Wednesday, October 8, 2014

Worry not, Trust God!

Daily Manna: OCTOBER 7, 2014 - TUESDAY

Gospel for the day: Luke 10:38-42

38 As Jesus and his disciples were on their way, he came to a village where a woman named Martha opened her home to him. 39 She had a sister called Mary, who sat at the Lord’s feet listening to what he said. 40 But Martha was distracted by all the preparations that had to be made. She came to him and asked, “Lord, don’t you care that my sister has left me to do the work by myself? Tell her to help me!” 41 “Martha, Martha,” the Lord answered, “you are worried and upset about many things, 42 but few things are needed—or indeed only one.[a] Mary has chosen what is better, and it will not be taken away from her.”

Reflection:

Oftentimes when we struggle too much our prayer would go like this, “Lord don’t you care? Help me.” Of course the Lord knows everything about us which includes our thoughts, actions, joys, pains, feelings, sickness, prayers, struggles, problems, heart desires and all emotions within us. The big question: Does He care? The answer is a big yes! Such situations like that are made to happen because of a purpose and a reason behind that will soon be revealed to us. Life won’t be exciting as it is if there’s only joy without pain or suffering. God designed our life the way He wanted us to live by fulfilling the purpose and plan He has planted in us. Our job now is to find and discover that purpose and allow God’s will to be done.

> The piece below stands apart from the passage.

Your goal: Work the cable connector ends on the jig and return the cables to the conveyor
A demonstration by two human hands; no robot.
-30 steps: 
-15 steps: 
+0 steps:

The gospel today teaches us that worrying and being upset is not good enough. Sometimes we have to lean unto God when all our efforts have been done and let Him be in control. A year ago, I confidently left my job because I was not happy anymore. God allowed me to be accepted in a job that’s thrice the salary offered than the previous job. I immediately grab the opportunity but because of conflicts I had to let go of that job. I thought that maybe it wasn’t for me and so I tried to face the loss yet hurt and burdened. I remained still and confident knowing God will provide the job that I have been praying for. Deep within there’s a voice telling me to leave, go on, be brave and take the risks.  

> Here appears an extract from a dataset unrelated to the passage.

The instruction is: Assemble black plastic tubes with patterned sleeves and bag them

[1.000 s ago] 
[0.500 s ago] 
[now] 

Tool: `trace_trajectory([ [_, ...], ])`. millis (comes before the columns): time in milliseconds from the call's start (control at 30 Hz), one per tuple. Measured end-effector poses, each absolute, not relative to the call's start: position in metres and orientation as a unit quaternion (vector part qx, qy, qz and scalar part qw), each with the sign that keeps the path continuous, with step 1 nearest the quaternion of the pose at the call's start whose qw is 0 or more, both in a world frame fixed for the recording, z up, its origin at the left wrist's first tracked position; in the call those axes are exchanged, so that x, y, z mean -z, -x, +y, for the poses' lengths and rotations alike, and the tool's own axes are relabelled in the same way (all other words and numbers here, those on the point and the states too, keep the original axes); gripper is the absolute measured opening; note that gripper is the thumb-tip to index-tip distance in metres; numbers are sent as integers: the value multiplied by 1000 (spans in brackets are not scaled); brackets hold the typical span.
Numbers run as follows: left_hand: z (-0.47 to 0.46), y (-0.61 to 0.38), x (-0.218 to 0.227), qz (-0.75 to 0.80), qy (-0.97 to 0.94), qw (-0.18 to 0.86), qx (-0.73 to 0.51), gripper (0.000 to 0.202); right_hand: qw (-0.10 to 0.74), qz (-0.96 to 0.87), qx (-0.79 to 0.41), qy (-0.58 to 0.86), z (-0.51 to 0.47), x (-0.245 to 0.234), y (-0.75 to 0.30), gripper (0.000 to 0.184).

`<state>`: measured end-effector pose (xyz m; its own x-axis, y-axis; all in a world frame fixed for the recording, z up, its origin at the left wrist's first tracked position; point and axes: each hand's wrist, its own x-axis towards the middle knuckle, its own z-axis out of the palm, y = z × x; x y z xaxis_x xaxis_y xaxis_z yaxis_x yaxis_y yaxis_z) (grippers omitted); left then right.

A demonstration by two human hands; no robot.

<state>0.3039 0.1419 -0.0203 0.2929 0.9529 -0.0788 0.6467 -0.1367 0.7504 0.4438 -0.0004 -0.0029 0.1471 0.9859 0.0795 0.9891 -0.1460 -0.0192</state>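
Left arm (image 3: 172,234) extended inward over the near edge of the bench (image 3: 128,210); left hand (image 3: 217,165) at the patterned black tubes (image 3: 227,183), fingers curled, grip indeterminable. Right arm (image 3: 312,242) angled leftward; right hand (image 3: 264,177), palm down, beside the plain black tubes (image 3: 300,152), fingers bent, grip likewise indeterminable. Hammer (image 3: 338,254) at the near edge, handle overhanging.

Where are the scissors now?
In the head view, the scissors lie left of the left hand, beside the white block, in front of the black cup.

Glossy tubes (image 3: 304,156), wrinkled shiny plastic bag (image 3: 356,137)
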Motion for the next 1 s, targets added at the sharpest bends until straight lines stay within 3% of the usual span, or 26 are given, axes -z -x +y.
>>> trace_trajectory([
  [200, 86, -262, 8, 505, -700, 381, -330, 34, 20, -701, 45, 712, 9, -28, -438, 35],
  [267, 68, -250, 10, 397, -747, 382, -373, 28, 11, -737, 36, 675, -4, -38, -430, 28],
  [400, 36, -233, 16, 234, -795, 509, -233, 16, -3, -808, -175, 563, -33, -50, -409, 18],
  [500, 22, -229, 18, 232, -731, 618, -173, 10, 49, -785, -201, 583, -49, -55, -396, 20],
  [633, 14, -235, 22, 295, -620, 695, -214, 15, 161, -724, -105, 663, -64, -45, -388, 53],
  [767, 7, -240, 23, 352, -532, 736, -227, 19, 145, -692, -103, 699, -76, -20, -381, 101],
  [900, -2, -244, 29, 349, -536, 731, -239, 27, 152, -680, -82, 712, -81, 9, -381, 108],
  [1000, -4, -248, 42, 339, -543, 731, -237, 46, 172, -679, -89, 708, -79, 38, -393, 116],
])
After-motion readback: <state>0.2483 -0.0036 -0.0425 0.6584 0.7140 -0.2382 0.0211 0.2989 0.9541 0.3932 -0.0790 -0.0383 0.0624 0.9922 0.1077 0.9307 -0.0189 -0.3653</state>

I left claiming God’s assurance that He will grant me the desires of my heart. After leaving my job then a problem came and I had a 6 months labor ban. Upon hearing that after Christmas, my confidence began to sink and I found myself crying, hopeless, worried and afraid. I was so depressed and even thought it was the end of me. There I was experiencing a deep, dark and very emotional moment. For the first time in my life I felt being abandoned, lost and alone. Being away made me feel so weak and powerless but good thing my family, friends and the community was there to build me up. Slowly, I began to be back on track. I held on to my faith and restored my prayer time with God.   

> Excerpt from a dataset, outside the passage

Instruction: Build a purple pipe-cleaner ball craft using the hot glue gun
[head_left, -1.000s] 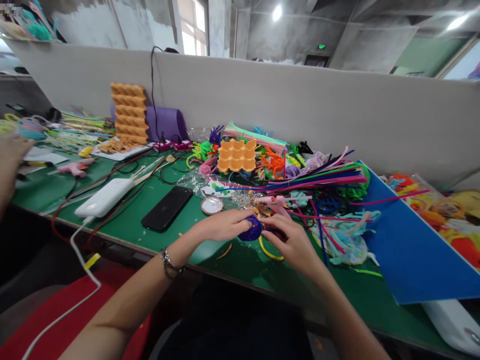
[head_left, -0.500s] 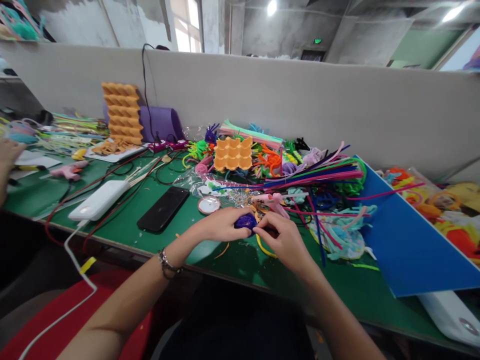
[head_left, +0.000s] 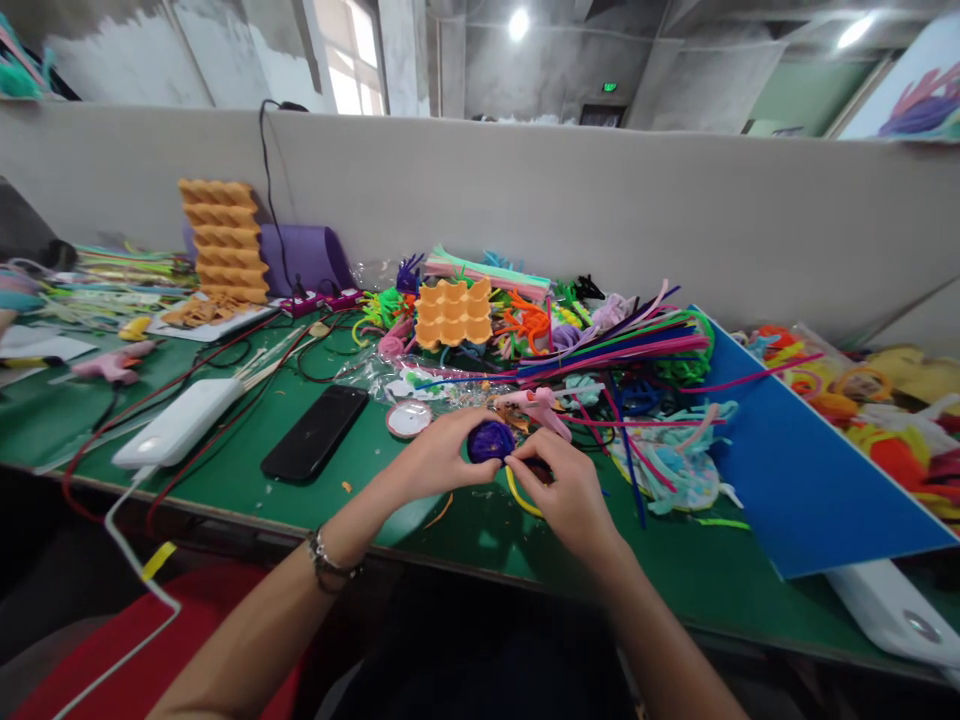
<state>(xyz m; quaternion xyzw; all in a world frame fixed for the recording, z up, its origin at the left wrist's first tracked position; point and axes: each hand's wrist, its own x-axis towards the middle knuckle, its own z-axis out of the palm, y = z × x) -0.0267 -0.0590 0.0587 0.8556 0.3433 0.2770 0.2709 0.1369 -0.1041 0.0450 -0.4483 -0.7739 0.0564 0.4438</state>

Struggle after struggle, we learn and become stronger. I never thought of the consequences that I had to face by being jobless for 4 months. I was worried and frustrated but God was there to erase all those things in my head. I continuously allowed His will to be done in my life like the song “Lord please have your way in me”. He never failed to provide me with the resources I need. He continued to assure me that He is God and He is in control of everything. God’s time is never too late and He fulfilled His promise and my faith was strengthened. Through the grace of God I found a job and all the blessings started to pour. 

Everything was a preparation for me and here I am testifying how great and wonderful He is. He took away the unnecessary things because He was preparing me for greater things that He thinks I deserve. I feel so loved and blessed beyond measure because I am God’s favorite and His beloved! 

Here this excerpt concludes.